Pamela Myers Smith, spokesperson for the Mississippi College Board, said it is clear the educational needs of people on the Coast aren’t getting met.

“Money has been appropriated for this effort by the Legislature,” Smiths aid. “Meanwhile, we are not making much progress in providing additional baccalaureate and graduate programs, which was the need identified by a study done by College Board of New York, commissioned by the Legislature in 1998.”

Smith said it is hoped that the decision of the Supreme Court will come before the Legislature meets again in early 2002. At any rate, that means there will be no expansion of USM Gulf Coast through the next school year, 2001-2002.

Both sides deny that this is a “turf battle” between the junior and senior college boards.

“We don’t see it as a turf battle,” Smith said. “We see it as providing the programs that are very much needed on the Coast in a way that is efficient and effective. You’ll hear from the other side that they think we are duplicating efforts in our approach. We don’t. I’m going to be very candid. The responsibility of the board is to provide baccalaureate and graduate programs. In the board’s view, their proposal to meet the needs of the Coast is effective and efficient, and it is being held up. The Coast is the fastest- growing area in the state, and the needs of adults in particular, working and raising a family, were not being met when this study by the College Board of New York was done, and we have no reason to believe it is any different now.

“USM has done a few things to make some additional programs available, but it is certainly not on the scale of what the board has proposed. That’s why I am confident that the needs of the people for education have not been met.”

Dr. Olon E. Ray, executive director, State Board for Community and Junior Colleges, also said this isn’t a turf battle.
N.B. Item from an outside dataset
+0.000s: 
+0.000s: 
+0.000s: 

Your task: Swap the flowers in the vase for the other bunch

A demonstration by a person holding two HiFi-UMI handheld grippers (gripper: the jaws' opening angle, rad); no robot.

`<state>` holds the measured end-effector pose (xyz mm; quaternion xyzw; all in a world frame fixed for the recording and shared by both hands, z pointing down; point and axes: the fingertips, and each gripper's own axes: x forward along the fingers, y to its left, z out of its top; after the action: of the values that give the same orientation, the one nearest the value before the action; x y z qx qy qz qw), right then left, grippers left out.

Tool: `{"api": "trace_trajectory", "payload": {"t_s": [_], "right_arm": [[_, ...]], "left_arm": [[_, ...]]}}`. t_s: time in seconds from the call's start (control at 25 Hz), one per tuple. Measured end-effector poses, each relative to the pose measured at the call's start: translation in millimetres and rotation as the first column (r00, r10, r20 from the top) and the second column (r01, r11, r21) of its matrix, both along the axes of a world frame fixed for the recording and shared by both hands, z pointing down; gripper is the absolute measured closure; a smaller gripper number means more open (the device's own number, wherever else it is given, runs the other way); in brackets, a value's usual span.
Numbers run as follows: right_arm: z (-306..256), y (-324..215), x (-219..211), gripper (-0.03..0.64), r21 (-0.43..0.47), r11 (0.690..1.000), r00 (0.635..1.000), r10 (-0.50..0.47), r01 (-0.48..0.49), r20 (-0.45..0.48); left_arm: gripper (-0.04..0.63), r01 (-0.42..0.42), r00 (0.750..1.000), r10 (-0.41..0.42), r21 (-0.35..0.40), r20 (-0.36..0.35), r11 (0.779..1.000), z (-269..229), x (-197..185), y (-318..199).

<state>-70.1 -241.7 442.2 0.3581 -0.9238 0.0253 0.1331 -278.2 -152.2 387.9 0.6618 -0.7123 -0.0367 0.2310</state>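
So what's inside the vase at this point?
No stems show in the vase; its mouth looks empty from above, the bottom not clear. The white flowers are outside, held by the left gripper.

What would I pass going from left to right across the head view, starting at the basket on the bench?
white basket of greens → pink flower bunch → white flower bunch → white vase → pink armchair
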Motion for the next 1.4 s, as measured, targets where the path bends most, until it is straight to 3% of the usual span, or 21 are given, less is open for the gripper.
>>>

“In my opinion it is everything but a turf battle,” Ray said. “It is a very important battle that is being waged to prevent the creation of a ninth university and perhaps a 10th, 11th and 12th university and who knows where it would end? If I were part of the university system, employed by them, I would be just as concerned about the negative effect on universities as I would on community colleges. Mississippi simply doesn’t have the money to support eight universities as well as they should. I see nowhere in the future that a ninth university is affordable if we want to deal with quality education.”

Ray said they agree with the business community on the Coast that there is a need for additional higher educational services. What they disagree about is how to go about it. Ray said in many progressive areas of fast growth across the country there is a trend towards the creation of university centers where existing institutions of higher education are brought together and share common staff members, and common grounds. Ray said that approach is more efficient than duplicating programs, personnel and buildings.

“We have a chance to do it right this time, and make it work better for the Coast, and work better for the state, all at the same time,” Ray said. “I think if we want to see Mississippi’s business climate improved, we need more and better education. But it certainly doesn’t suggest that we need to duplicate and waste funds.”